TASK -
Although the data below holds other lines too, output only those from the line with "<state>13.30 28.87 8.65" up to and including the line with "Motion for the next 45", exactly as they appear.

Content starts

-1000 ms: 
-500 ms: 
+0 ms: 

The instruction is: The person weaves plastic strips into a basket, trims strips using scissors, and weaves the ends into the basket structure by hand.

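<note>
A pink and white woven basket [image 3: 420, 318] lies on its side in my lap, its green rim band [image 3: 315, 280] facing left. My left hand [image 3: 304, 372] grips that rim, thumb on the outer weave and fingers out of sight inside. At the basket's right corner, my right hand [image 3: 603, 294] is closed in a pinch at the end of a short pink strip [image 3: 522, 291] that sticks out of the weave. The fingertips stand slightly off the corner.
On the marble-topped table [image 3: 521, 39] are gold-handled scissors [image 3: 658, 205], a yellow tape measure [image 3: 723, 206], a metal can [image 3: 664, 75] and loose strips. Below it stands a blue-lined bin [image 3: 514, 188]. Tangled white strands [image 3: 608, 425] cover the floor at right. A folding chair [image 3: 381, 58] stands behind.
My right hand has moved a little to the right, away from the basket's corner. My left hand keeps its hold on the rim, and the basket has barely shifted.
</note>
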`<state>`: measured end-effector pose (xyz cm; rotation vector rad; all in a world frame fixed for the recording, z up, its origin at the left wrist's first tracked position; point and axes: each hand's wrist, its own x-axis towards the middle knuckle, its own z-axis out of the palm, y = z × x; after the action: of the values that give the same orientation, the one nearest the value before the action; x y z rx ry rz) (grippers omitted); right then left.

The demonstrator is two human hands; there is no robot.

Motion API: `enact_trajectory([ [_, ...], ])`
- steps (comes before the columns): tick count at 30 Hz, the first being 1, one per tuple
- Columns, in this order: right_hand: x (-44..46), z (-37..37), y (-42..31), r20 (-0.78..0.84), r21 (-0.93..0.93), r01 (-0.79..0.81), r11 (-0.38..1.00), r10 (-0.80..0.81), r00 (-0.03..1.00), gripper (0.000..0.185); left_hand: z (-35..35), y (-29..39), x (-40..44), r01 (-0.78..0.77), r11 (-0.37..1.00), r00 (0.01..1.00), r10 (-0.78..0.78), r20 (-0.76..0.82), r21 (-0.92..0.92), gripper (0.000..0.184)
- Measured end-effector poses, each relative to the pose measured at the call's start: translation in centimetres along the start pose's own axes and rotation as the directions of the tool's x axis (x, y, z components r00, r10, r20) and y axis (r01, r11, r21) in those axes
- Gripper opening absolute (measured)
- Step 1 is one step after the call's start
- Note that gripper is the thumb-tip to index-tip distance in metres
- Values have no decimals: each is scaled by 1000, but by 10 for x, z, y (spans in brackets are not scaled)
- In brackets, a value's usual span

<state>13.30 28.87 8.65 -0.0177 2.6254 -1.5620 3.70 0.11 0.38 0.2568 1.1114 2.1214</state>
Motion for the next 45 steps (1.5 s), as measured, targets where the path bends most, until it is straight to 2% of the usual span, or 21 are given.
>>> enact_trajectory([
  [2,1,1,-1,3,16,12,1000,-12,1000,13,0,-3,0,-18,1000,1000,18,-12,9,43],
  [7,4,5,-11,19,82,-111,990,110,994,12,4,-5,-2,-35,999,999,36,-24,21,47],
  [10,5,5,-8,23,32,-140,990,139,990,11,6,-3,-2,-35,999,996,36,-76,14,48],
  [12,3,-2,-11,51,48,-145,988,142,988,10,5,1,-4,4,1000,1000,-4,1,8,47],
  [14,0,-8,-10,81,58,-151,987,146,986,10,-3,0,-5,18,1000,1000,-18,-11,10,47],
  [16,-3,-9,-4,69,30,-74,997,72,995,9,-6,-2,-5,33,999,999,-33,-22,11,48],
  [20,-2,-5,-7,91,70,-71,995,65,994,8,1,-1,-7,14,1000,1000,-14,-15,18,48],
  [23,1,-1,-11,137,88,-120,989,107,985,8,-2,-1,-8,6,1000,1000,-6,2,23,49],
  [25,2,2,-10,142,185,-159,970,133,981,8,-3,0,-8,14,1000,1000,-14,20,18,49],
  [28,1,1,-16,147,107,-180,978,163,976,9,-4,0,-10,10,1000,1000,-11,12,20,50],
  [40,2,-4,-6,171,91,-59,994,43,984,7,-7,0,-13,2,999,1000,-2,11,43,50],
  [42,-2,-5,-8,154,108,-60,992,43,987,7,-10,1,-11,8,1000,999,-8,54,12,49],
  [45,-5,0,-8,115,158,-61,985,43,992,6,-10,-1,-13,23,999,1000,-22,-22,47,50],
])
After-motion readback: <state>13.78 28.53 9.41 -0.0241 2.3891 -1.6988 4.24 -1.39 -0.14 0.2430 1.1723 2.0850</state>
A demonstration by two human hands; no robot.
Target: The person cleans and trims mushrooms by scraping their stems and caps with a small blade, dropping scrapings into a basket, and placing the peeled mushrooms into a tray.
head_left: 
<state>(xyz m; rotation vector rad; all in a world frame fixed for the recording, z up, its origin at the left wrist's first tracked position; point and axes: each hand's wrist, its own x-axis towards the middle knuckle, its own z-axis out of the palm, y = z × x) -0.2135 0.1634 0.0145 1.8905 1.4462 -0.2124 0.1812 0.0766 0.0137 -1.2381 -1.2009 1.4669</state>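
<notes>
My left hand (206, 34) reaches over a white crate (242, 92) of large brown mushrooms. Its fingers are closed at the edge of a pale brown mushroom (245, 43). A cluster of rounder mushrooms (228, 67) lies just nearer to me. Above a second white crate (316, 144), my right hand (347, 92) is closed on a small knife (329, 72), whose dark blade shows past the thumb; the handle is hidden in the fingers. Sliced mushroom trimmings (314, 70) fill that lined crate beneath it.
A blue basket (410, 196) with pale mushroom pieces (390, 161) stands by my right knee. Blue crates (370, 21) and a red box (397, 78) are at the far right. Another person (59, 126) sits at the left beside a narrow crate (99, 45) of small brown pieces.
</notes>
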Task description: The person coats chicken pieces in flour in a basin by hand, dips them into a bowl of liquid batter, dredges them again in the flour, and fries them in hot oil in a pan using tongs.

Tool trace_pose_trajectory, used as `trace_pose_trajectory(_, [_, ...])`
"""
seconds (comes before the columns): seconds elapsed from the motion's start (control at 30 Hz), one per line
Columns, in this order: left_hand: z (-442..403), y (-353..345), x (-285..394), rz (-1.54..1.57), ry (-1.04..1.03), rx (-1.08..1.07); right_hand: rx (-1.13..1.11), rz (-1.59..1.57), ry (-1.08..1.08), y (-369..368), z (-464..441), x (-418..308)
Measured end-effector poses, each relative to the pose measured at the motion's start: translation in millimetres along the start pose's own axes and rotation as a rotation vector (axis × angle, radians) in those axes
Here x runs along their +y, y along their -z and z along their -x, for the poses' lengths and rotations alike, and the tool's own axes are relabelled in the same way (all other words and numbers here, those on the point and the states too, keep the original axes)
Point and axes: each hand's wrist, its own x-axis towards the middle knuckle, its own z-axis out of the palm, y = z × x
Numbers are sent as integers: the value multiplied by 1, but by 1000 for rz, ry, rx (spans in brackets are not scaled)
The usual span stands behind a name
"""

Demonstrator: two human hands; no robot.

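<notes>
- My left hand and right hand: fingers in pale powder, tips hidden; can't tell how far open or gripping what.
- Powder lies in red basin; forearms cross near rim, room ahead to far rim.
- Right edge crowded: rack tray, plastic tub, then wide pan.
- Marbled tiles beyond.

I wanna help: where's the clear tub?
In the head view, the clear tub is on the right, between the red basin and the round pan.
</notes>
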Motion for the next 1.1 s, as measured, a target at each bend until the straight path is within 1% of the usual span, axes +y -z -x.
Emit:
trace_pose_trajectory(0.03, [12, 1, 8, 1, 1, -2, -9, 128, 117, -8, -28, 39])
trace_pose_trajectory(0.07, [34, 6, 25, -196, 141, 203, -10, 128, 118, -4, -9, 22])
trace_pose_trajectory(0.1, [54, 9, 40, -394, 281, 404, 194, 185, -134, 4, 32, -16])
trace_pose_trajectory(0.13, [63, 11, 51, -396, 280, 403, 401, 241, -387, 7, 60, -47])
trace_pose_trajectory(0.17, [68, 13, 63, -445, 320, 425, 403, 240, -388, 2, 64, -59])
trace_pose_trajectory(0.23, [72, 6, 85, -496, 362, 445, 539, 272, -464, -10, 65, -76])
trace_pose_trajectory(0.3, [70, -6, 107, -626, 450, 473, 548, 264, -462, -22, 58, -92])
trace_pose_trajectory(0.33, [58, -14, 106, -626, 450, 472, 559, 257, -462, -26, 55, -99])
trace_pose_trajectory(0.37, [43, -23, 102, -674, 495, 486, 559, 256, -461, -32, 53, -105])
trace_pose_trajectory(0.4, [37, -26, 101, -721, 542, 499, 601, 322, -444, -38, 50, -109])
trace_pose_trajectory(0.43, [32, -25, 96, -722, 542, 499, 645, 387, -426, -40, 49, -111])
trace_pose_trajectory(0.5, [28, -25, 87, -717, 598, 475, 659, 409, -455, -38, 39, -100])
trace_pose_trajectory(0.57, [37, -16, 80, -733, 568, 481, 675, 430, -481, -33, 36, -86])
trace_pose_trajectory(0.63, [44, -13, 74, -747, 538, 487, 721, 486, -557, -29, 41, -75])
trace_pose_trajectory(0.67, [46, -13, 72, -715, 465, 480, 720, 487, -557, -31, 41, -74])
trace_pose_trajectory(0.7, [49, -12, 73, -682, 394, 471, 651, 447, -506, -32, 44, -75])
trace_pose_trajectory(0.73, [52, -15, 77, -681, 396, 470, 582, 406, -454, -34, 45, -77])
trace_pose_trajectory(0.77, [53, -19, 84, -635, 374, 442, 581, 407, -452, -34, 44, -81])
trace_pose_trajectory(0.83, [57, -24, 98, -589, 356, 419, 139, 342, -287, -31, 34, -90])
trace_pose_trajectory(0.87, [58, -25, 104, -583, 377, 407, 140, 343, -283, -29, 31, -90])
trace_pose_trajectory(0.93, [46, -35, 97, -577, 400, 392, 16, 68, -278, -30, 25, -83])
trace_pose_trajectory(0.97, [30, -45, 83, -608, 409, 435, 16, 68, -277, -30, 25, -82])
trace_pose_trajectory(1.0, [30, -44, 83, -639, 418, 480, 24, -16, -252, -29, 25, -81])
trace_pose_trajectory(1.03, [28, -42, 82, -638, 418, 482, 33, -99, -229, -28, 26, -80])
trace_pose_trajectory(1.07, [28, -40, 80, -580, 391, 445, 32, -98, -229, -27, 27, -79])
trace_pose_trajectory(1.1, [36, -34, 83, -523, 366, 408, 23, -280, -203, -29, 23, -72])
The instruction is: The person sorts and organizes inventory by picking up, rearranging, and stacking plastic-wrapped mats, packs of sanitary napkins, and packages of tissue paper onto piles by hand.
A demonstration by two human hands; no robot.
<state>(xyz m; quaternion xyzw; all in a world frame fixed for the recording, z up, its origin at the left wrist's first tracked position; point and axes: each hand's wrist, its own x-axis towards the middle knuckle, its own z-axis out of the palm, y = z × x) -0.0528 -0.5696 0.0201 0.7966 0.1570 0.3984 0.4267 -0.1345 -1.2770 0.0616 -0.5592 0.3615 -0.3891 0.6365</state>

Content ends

ANSWER SPACE -
<state>13.30 28.87 8.65 -0.0177 2.6254 -1.5620 3.70 0.11 0.38 0.2568 1.1114 2.1214</state>
Motion for the next 45 steps (1.5 s), as measured, targets where the path bends most, until it is straight to 2% of the usual span, or 21 are given.

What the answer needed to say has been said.